→ Assignment
Copy every line of the data that includes the string "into".

→ Information supplied
___

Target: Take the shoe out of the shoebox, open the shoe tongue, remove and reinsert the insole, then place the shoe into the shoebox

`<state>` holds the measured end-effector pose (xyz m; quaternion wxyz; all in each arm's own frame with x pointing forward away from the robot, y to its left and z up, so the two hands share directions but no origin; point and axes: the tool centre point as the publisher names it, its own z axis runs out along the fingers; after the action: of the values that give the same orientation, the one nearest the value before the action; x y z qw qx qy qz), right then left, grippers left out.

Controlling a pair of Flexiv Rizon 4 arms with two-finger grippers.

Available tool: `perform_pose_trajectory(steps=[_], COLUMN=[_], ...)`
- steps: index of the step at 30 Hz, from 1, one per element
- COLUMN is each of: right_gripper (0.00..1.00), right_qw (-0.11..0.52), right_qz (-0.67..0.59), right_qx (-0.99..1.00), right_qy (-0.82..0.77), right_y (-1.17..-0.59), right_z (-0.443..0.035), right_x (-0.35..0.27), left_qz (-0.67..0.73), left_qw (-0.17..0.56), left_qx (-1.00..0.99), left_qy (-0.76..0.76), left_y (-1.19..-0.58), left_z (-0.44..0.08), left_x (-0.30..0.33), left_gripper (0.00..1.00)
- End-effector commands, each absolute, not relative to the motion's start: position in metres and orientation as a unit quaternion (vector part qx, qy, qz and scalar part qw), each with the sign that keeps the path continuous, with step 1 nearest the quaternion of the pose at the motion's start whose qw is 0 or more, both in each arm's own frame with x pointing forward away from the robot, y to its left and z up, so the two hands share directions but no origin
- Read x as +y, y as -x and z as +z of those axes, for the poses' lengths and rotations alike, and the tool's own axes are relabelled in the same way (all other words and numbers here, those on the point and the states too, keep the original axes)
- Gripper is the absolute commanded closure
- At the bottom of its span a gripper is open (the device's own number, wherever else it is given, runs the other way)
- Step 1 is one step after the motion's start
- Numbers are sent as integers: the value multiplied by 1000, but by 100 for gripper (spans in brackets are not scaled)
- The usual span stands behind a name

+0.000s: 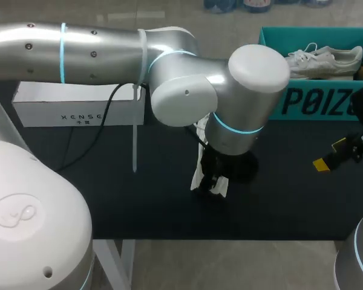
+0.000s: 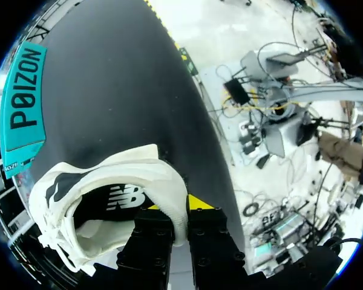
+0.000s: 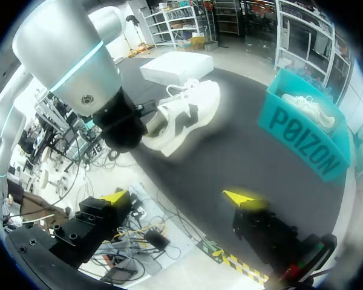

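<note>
Left jaws: closed on shoe (image 3: 187,115), at its heel collar.
Shoe: white, over mid-counter (image 1: 109,193), well apart from teal shoebox (image 3: 302,145).
Right jaws: wide open, empty, near counter's right edge.

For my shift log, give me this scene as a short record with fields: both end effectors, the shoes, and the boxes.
Left end effector: shut on the heel collar of the white shoe, at the middle of the table
Right end effector: open, empty, at the table's right side
Teal shoebox: far right corner, holds a second white shoe
White box: far left
</note>
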<state>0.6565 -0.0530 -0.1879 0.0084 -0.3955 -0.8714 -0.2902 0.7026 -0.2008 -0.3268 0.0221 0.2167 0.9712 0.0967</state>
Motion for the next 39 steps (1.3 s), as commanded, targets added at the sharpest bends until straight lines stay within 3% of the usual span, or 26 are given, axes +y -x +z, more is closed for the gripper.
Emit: perform_pose_trajectory(steps=[1, 30, 39], right_gripper=[0, 0, 0], right_qw=[7, 7, 7], right_qz=[-290, -290, -290], right_qx=[-871, -871, -871], right_qy=[396, 396, 396], right_y=[-655, -655, -655], right_z=[-189, -189, -189], right_x=[-53, -53, -53], left_qz=[124, 124, 169], left_qw=[37, 37, 42], left_qx=[915, 915, 842], left_qy=[-382, -382, -510], left_y=[-713, -713, -785], left_z=[-308, -308, -258], left_x=[-161, -161, -75], left_gripper=[100, 100, 100])
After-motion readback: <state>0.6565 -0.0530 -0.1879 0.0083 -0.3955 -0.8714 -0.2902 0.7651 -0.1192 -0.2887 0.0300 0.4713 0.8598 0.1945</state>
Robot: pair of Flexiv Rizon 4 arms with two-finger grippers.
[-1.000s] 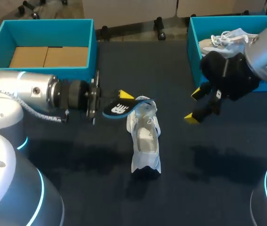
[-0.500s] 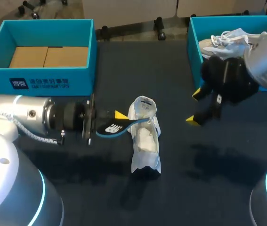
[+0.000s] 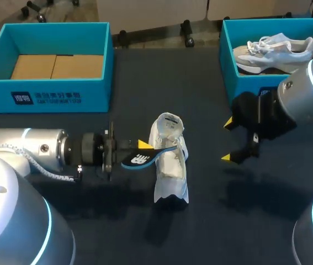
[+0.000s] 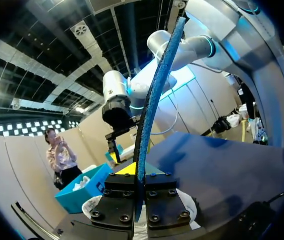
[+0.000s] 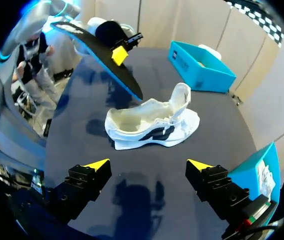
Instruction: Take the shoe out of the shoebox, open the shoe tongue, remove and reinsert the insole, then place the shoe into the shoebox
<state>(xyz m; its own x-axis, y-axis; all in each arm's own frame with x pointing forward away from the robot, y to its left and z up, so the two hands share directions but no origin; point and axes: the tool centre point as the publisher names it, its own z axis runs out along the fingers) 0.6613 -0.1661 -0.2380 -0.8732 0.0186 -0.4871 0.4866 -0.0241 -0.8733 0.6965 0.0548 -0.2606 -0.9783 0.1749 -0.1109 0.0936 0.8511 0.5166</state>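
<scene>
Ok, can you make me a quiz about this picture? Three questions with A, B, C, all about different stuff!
1. How many blue boxes are on the table? A one, B two, C four.
2. Where is the white shoe next to the insole? A inside a box, B on the table, outside the boxes, C on top of a box.
3. What is the right hand doing? A open, holding nothing, B shut on the insole, C shut on a shoe.

Answers: 1 B, one box stands at each far side of the table. 2 B, it lies on the dark table, not in either box. 3 A, its yellow tips stand apart with nothing between them; the left hand has the insole.
</scene>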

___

→ Solution to this exercise
Target: Take the shoe out of the shoebox, open the shoe tongue, remove and reinsert the insole, then place the shoe into the shoebox
Instruction: Take the shoe out of the shoebox, open the shoe tongue, remove and reinsert the insole, then place the shoe into the shoebox

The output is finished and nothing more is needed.